This study was designed to benchmark the database-to-database transferability of surrogate models for 2D materials. As illustrated in Fig. 1, we considered three representative databases—C2DB,⁴⁷ 2DMatPedia,⁴⁸ and JARVIS-2D⁴⁹—with two target properties, energy per atom and bandgap. All material databases considered were constructed using DFT calculations. For each experiment, surrogate models were trained on one database and then directly applied to predict the properties of materials in another without fine-tuning, thereby reflecting practical scenarios in which surrogate models are applied to the OOD data. Two widely adopted classes of surrogate models—composition based and structure based—were utilized in the study.


	Fig. 1 Database-to-database transfer protocol used in this study. Surrogate models (composition- and structure-based) were trained on one database (C2DB, 2DMatPedia, or JARVIS-2D) and directly tested on another, with overlapping compositions removed from the test dataset to avoid data leakage. Energy per atom and bandgap were considered as target properties.

Predictive performance was evaluated using two complementary metrics: mean absolute error (MAE) and Spearman correlation. The MAE quantifies absolute predictive accuracy, while the Spearman correlation coefficient measures the degree to which predicted and true values preserve a monotonic ranking. In addition, we performed down-sampling experiments to probe dataset size and coverage effects and error correlation analyses to examine whether different surrogate classes capture complementary aspects of the data. Together, these analyses provide a systematic framework for assessing model robustness under cross-database transfer.

2.2. Databases and target properties

C2DB is a representative high-throughput 2D materials database containing more than 16 [thin space (1/6-em)]

000 materials and has expanded through multiple releases (C2DB-2018,⁵⁰ C2DB-2021,⁵¹ and C2DB-2022⁴⁷). Earlier versions combined experimentally synthesized materials with hypothetical structures generated via lattice decoration, while the most recent release further incorporates crystal diffusion variational autoencoder (CDVAE)-generated materials.⁵² Each entry includes a wide set of properties, from stability-related properties and elasticity to magnetism and band structure.

2DMatPedia comprises more than 6000 materials derived from both exfoliation of layered bulk materials (top-down) and elemental substitution (bottom-up).⁴⁸ Reported properties include decomposition energy, exfoliation energy and bandgap, all calculated using DFT.

JARVIS-2D contains about 1100 monolayers generated from a bulk compound using standardized DFT workflows.⁴⁹ Alongside formation and exfoliation energies, it reports electronic descriptors such as bandgap, work function, and electron affinity, as well as application-oriented properties such as dielectric properties, Seebeck coefficient, and theoretical solar cell efficiency.

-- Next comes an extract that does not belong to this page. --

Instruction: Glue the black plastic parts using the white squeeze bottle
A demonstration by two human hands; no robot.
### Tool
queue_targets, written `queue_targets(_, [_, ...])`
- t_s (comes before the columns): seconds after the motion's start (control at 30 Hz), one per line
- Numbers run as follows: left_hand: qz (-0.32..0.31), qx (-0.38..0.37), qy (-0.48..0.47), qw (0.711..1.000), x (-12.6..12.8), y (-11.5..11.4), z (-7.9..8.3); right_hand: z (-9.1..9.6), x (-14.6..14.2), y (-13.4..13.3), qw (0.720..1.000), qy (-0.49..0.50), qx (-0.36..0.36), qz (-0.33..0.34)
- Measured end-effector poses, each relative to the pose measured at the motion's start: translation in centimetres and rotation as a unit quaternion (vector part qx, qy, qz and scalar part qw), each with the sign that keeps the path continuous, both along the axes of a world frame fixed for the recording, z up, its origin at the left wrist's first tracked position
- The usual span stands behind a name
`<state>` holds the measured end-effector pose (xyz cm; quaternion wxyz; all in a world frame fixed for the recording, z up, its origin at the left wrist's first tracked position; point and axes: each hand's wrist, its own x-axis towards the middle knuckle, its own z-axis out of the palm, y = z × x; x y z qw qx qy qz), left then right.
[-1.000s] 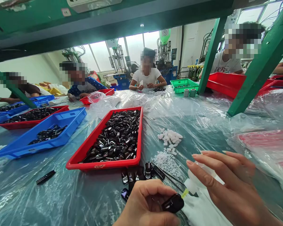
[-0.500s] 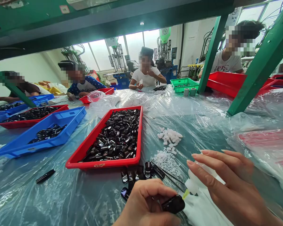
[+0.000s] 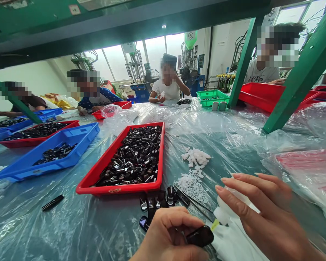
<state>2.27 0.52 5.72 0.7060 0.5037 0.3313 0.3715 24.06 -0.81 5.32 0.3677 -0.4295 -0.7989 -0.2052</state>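
Observation:
My left hand is closed on a small glossy black plastic piece, pinched between thumb and fingers. My right hand has its fingers stretched along a white squeeze bottle that it holds; the thumb is hidden. The bottle's yellow-green nozzle touches the end of the black piece, or lies just beside it. White cloth or paper lies below the bottle. Tweezers rest behind my left hand, beside several loose black pieces.
A red tray full of black pieces stands ahead, with a blue tray to its left. White bits and larger white pieces lie in piles. Plastic film covers the table. Green posts rise at right; several people sit opposite.
My hands, the black piece and the bottle hold nearly the same place. Across the table, the middle person's raised hand has moved up towards the head.

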Motion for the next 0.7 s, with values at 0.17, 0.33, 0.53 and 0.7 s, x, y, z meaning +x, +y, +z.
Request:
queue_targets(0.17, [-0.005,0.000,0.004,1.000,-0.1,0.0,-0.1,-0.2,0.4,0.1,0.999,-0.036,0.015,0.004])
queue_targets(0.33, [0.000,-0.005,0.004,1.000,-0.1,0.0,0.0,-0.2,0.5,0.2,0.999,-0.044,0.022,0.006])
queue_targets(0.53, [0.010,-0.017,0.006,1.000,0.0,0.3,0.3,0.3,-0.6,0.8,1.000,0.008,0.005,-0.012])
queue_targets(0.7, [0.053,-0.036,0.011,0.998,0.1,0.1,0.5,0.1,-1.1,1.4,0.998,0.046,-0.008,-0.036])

In this study, we consider two targets: energy per atom and bandgap. Energy per atom refers to the ground-state total energy normalized by the number of atoms, serving as the base quantity for deriving thermodynamic stability metrics such as formation energy and energy above the convex hull. The bandgap, defined as the energy difference between the valence and conduction bands, governs a material's conductivity and is therefore a key descriptor for applications in electronics, optoelectronics, and energy devices.

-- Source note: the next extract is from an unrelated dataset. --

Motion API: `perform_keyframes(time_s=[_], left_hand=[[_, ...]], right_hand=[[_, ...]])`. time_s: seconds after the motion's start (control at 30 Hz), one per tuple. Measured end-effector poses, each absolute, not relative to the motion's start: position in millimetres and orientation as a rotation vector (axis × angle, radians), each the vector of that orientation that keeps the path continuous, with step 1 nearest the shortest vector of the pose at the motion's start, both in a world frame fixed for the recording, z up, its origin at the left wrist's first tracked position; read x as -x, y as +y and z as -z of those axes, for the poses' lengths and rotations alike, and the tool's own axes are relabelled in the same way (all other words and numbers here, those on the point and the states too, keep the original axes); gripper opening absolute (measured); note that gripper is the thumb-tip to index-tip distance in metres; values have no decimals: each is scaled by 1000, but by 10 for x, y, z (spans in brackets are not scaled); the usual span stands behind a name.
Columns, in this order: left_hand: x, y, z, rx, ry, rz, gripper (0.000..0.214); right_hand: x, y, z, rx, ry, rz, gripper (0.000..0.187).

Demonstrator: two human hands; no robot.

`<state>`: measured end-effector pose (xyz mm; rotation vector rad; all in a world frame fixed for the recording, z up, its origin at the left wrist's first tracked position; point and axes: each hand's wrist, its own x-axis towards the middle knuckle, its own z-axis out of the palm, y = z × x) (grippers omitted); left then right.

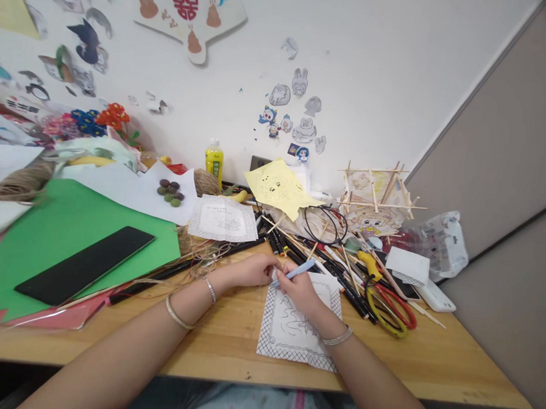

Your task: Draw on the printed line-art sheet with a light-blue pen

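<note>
My right hand [299, 289] is closed around a light blue pen [302, 268], which slants with its lower end toward the upper left of a drawn sheet [279, 335]. That white paper has a cross-hatched border and black line drawing inside it, partly covered by my right hand and wrist. My left hand [259, 270] is at the sheet's top left corner, close against the right fingers. Its thumb and fingers are curled together; whatever they may hold is too small to make out.
Several markers [350, 296] and yellow-and-red-handled scissors [389, 308] lie right of the sheet. Behind stand a stick-framed lantern [374, 200] and a yellow bottle [214, 160]. A second bordered sheet [223, 218] lies left of these. A black tablet [87, 263] rests on green paper [78, 209].
</note>
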<state>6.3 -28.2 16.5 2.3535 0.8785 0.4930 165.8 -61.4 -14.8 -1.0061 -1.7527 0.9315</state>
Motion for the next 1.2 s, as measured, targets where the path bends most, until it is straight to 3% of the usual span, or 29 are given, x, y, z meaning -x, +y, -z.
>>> perform_keyframes(time_s=[1.2], left_hand=[[-60,-281,-169,-2383,952,-447,23]], right_hand=[[-1676,-615,144,1035,-1750,-956,25]])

The three databases differ in their exchange-correlation functionals, plane-wave cutoffs, k-point sampling densities and others (see details in Section S1 and Table S1, SI), which are known to introduce systematic deviations even for identical materials.^53,54 Such deviations may confound the interpretation of surrogate-model performance under cross-database transfer. To clarify this effect, we compared the target properties for identical materials that appear in multiple databases. While discrepancies arising from methodological differences do shift absolute values, the deviations are generally small, and the overall trends remain consistent (Fig. S1, Tables S2 and S3, SI). For this reason, both MAE and Spearman correlation were employed to evaluate predictive performance.

2.3. Data preprocessing

To ensure comparability across datasets, the following preprocessing rules were applied prior to constructing training and test sets:

1. Entries corresponding to elemental compounds were excluded.

2. For compositions with multiple polymorphs, only the lowest-energy structure was retained.

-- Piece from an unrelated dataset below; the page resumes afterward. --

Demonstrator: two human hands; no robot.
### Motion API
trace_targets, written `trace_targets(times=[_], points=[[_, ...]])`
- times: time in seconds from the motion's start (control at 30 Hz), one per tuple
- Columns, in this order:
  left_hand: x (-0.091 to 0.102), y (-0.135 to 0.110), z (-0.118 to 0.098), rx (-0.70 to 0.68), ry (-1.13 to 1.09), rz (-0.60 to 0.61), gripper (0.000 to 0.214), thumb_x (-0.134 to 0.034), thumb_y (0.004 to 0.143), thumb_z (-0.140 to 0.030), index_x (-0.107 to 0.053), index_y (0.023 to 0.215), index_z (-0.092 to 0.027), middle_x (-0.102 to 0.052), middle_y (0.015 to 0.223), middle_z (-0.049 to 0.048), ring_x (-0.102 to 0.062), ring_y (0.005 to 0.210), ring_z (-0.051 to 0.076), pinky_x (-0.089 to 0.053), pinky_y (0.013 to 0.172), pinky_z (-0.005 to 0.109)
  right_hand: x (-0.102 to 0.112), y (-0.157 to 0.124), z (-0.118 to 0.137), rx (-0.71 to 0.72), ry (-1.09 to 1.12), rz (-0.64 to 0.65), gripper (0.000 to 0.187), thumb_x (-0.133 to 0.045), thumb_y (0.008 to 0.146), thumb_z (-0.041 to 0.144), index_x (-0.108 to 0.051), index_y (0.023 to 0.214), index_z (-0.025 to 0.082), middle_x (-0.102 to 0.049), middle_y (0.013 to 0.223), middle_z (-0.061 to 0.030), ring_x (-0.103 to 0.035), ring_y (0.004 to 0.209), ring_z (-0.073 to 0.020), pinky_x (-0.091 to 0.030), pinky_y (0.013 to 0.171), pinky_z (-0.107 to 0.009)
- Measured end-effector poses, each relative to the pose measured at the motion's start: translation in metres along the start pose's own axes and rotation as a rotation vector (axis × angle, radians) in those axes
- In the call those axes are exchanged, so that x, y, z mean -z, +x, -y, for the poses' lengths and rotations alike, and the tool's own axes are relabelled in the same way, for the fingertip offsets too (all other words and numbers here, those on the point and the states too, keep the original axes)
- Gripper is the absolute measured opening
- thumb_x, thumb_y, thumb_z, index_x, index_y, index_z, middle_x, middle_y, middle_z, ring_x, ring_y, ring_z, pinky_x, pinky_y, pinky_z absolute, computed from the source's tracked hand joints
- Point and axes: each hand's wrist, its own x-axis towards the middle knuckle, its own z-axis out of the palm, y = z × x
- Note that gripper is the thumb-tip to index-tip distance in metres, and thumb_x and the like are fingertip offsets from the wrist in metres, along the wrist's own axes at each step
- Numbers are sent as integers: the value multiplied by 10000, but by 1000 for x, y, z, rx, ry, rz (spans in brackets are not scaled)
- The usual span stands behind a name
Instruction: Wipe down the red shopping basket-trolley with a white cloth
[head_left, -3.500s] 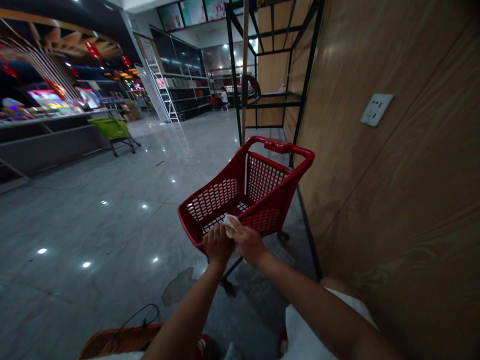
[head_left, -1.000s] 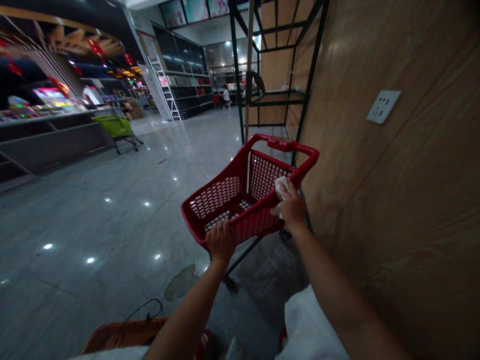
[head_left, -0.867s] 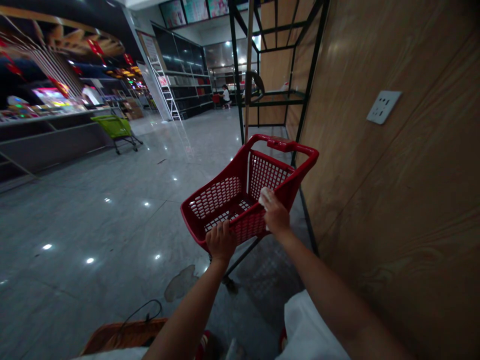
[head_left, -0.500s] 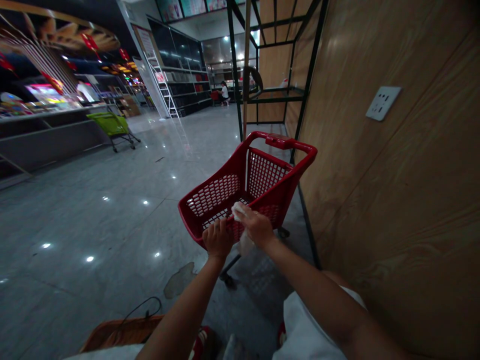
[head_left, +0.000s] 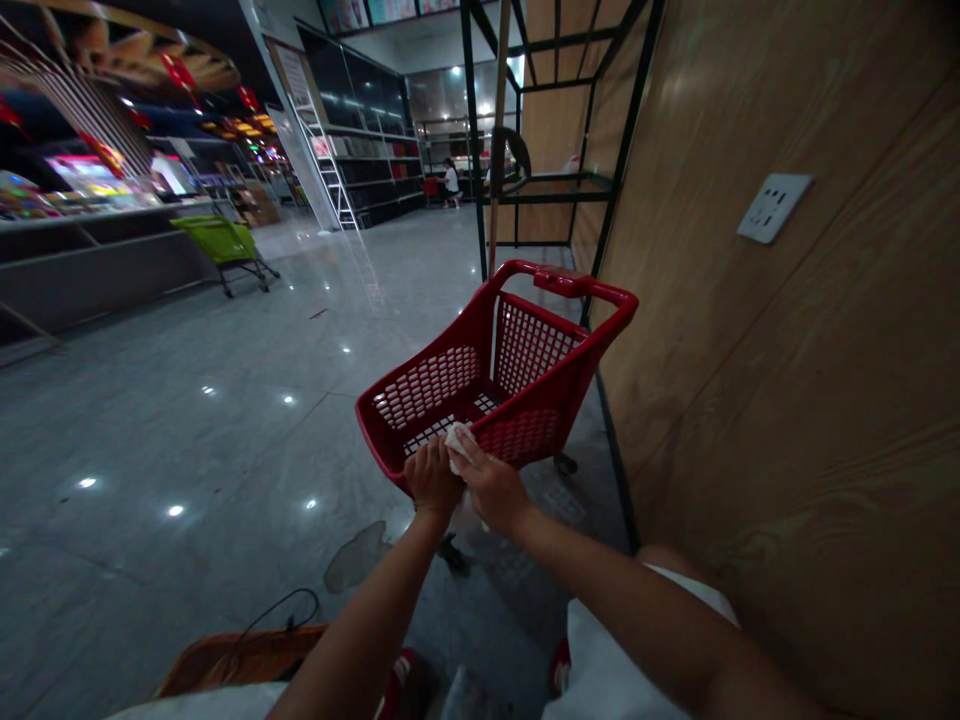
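Two hands meet at lower centre of frame. Left hand [head_left: 435,480] clenches the near rim of the red cart [head_left: 571,388], apparently bracing it; right hand [head_left: 495,492] presses a white cloth [head_left: 457,443], grasped, onto that rim.

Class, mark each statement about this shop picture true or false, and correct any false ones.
1. The left hand grips the near rim of the red cart. True.
2. The right hand presses a white cloth against that rim. True.
3. The two hands are at opposite ends of the cart. False: they are side by side at the near rim.
4. A blue cart stands by the counter on the far left. False: the one there is a green cart.
5. A wall socket is set into the wooden wall on the right. True.
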Motion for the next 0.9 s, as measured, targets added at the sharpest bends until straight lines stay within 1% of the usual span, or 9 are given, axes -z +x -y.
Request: trace_targets(times=[0.1,0.2,0.37,0.47,0.53,0.63,0.77,0.83,0.9], points=[[1,1,1,11,-11,16,281,-506,833,-307,-638,1043,-176,-676,995,119,-553,832,240,-315,743,365,1,1,5,-23,-43,39,598,-461,849,63,-426,1418,246,-289,1535,-37,-581,1132,-188,-495,955,-301],[3,3,-1,20,-6,35,310,-520,828,-363,-635,1059,-190,-669,983,112,-549,821,242,-316,731,366,18,6,-25,-107,-114,8,611,-460,853,61,-445,1394,345,-340,1514,19,-620,1058,-178,-525,899,-296],[6,3,-8,33,-1,39,297,-522,810,-291,-634,1071,-203,-664,1001,106,-548,857,243,-321,761,372,55,11,-98,-481,-226,-276,649,-429,813,4,-481,1376,324,-371,1500,-2,-602,1118,-216,-528,907,-318],[7,2,-11,41,-11,43,296,-512,816,-287,-631,1075,-208,-663,1005,103,-546,855,240,-322,764,375,64,12,-115,-553,-228,-394,660,-406,805,-7,-467,1389,297,-357,1508,-15,-554,1193,-239,-511,947,-351],[6,2,-12,39,-15,38,303,-509,816,-288,-627,1082,-205,-663,1004,101,-546,856,241,-319,761,375,57,14,-104,-487,-185,-368,653,-402,806,-18,-467,1391,266,-371,1501,-26,-492,1264,-232,-475,1001,-350],[5,2,-10,32,-10,29,307,-519,812,-310,-627,1077,-199,-666,991,100,-546,836,238,-312,742,371,32,13,-61,-250,-86,-187,604,-433,819,-11,-488,1375,218,-402,1483,-42,-408,1333,-203,-419,1059,-318],[4,3,-5,20,-8,30,260,-516,822,-323,-640,1004,-184,-666,964,110,-545,816,233,-311,726,364,5,9,-8,-31,-34,5,583,-465,852,54,-449,1401,250,-326,1523,-21,-528,1218,-183,-463,1003,-292],[5,3,-4,21,-7,36,258,-503,831,-331,-640,992,-183,-662,948,112,-545,816,233,-313,728,363,4,9,-4,-33,-65,23,572,-461,868,77,-447,1399,288,-321,1524,5,-572,1153,-178,-495,956,-288],[6,4,-5,27,-3,29,276,-496,836,-340,-639,1017,-189,-662,946,108,-543,812,233,-315,731,363,12,10,-18,-74,-103,-13,568,-457,877,87,-452,1390,332,-357,1506,34,-577,1142,-172,-503,936,-281]])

3. If the same composition appeared in both the training and test sets, the duplicates were removed from the test set.

Although structure-based surrogate models (which will be detailed in Section 2.4) are capable of distinguishing polymorphs with identical compositions, the same preprocessing rules were applied to both composition- and structure-based models to ensure fair comparison. After preprocessing, the dataset sizes were 14 [thin space (1/6-em)] 131 (C2DB), 5328 (2DMatPedia), and 893 (JARVIS-2D) for energy per atom, and 6579 (C2DB), 5328 (2DMatPedia), and 893 (JARVIS-2D) for bandgap (Table S4, SI). The distribution of the target properties in the preprocessed datasets is shown in Fig. S2, SI.

2.4. Surrogate models

We considered two classes of surrogate models that are widely used in materials discovery. Composition-based models rely solely on stoichiometric information (i.e., composition), allowing efficient predictions without structural input. Within this class, we examined (i) feature-based models—Random Forest (RF),⁵⁵ Gradient Boosted Regression (GBR),⁵⁶ and Extra Trees (ET) regressor⁵⁷—which were trained using Magpie descriptors,⁵⁸ a fixed set of composition-derived statistical features encoding elemental properties and widely used in materials informatics, and (ii) composition-based neural networks—ElemNet,⁵⁹ Representation Learning from Stoichiometry (Roost),⁶⁰ and Compositionally Restricted Attention-Based Network (CrabNet)⁶¹—which learn embeddings from stoichiometric inputs and iteratively update them through backpropagation.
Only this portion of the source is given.